Epidemiologie et caracterisation moleculaire de salmonella et shigella, chez les patients souffrants de diarrhée aiguë à  N'Djamena au Tchad

2.3 Conservation des souches isolées

Le milieu de conservation est un milieu pauvre qui maintient les bactéries dans un état de vie ralentie. Le BCC (Bouillon Coeur Cervelle) avec 15% de glycérol (glycérine) a été utilisé comme milieu de conservation. Le glycérol a été utilisé comme huile minérale pour prévenir la dessiccation de la gélose du bouillon.

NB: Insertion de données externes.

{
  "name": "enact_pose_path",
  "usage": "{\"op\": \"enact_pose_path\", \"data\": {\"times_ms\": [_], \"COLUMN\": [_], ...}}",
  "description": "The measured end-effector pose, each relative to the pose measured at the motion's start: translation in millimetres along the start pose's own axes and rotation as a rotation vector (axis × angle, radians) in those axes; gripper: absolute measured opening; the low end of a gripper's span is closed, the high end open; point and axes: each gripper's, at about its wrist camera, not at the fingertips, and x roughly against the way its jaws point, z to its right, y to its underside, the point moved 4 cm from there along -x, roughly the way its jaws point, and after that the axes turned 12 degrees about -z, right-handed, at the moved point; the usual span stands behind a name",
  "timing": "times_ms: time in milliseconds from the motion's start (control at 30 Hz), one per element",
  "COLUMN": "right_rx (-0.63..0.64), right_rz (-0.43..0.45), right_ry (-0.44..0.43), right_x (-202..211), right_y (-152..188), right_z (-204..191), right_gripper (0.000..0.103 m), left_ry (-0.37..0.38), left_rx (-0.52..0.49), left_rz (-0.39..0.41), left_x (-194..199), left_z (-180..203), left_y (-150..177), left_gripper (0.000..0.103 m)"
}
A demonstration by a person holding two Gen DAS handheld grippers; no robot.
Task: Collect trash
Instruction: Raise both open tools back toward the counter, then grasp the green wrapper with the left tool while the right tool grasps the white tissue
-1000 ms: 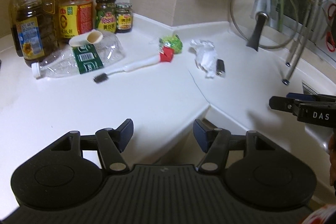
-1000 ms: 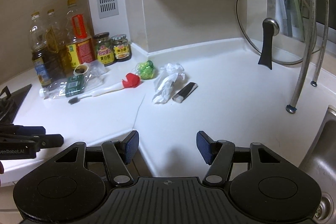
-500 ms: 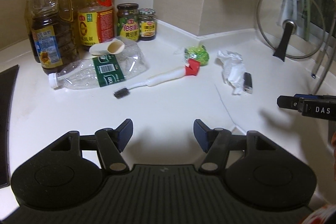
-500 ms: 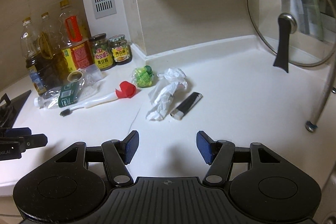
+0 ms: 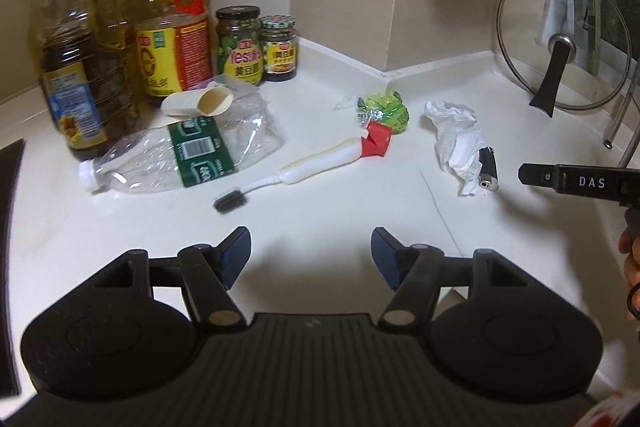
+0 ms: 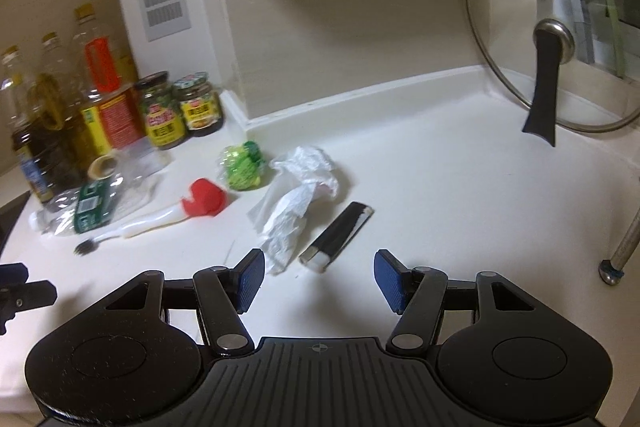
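Both grippers hovered over the white worktop (image 6: pixel 440 195) with fingers spread apart and nothing between them. Just ahead of the right gripper (image 6: pixel 319 279), the crumpled tissue (image 6: pixel 298 205) lay nearer its left finger, with the black lighter (image 6: pixel 338 238) touching it. Beyond the left gripper (image 5: pixel 310 257) lay the toothbrush (image 5: pixel 298 171) and crushed plastic bottle (image 5: pixel 188 157).

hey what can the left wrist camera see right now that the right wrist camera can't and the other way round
Only the left wrist view shows the right hand-held gripper from the side, marked DAS, and the rolled paper cup lengthwise.

Only the right wrist view shows a metal rack foot and the left hand-held gripper at its edge.

Both show the crushed water bottle, toothbrush, green wrapper, crumpled tissue, black lighter and glass lid.
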Motion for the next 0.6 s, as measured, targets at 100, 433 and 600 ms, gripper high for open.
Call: {"op": "enact_pose_path", "data": {"times_ms": [100, 433, 600], "right_rx": [-0.026, -0.058, -0.056], "right_rz": [0.004, 0.013, 0.019], "right_ry": [0.018, 0.04, 0.054], "right_x": [-3, -21, -38], "right_y": [-4, -23, -35], "right_z": [-2, -23, -34], "right_gripper": [0.061, 0.061, 0.061], "left_ry": [0.02, 0.064, 0.048], "left_rx": [-0.049, -0.188, -0.194], "left_rz": [-0.002, -0.011, -0.004], "left_x": [-12, -58, -73], "left_z": [-3, -25, -49], "left_y": [-13, -52, -71], "left_gripper": [0.063, 0.063, 0.063]}}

Les colonies ont été raclées à l'aide d'un écouvillon puis introduite dans les tubes contenant le BCC glycérol . La conservation se fait dans un congélateur à - 86 ° C à l'aide de cryo-tubes dans une cryo-boite.

2.4 Caractérisation moléculaire de Salmonella

La caractérisation moléculaire des souches de Salmonella isolées a été faite au laboratoire de biochimie et immunologie appliquée Ouagadougou Burkina Faso.

La PCR (Polymerase Chain Reaction ou réaction de polymérase en chaîne) est une technique d'amplification d'ADN in vitro qui permet d'obtenir un très grand nombre de copies d'une séquence d'ADN cible.

Chaque cycle de PCR est constitué de trois étapes : une dénaturation de l'ADN par chauffage pour séparer les deux brins qui le composent, une hybridation des amorces aux extrémités de la séquence recherchée, puis une élongation grâce à l'action d'une ADN polymérase.

2.4.1 Extraction de l'ADN bactérien

Repiquer sur la gélose Mueller Hinton, les souches confirmées de Salmonella incuber à 37 °C pendant 18 à 24 H.

Prélever environ quatre à cinq colonies bien isolées de la culture bactérienne et les remettre en suspension dans 5 ml de Bouillon Coeur Cervelle, pour une culture à 37 °C pendant 24H.

L'extraction de l'ADN bactérien a été réalisée par thermolyse (Moyoet al., 2007). A l'aide d'une pipette Pasteur stérile, quelques colonies (02 à 03) de 18 à 24 heures ont été prélevées et placées dans un tube Eppendorf contenant 300 ìL d'eau stérile pour PCR. L'ensemble a été homogénéisé soigneusement jusqu'à la dissolution complète. Tous les tubes contenant la suspension bactérienne ont été placés dans un bain marie bouillant à 100 °C pendant 10 minutes. Après ce temps, les tubes ont été placés dans un congélateur pendant 5 minutes pour faire éclater les cellules par choc thermique. Ensuite, ces tubes ont été centrifugés à 12000 trs/mn. Le surnageant a été utilisé pour la PCR.

2.4.2. Préparation du mélange réactionnel

La rep-PCR (repetitivesequencebasedpolymerasechainreaction) a été réalisé en utilisant l'amorce universel GTG5 (5'-GTGGTGGTGGTGGTG-3'). Le volume total de mélange réactionnel était de 25 microlitre composé de 4 micro litre de Master Mix (5 *FIREPol^rMaster Mix), 2 microlitres de l'amorce GTG5 de concentration 10 micro molaire par ml,2 micro litre de Mgcl2 (2,5 Mm), 2 microlitres d'ADN et 15 microlitres d'eau pure (Water free nuclease).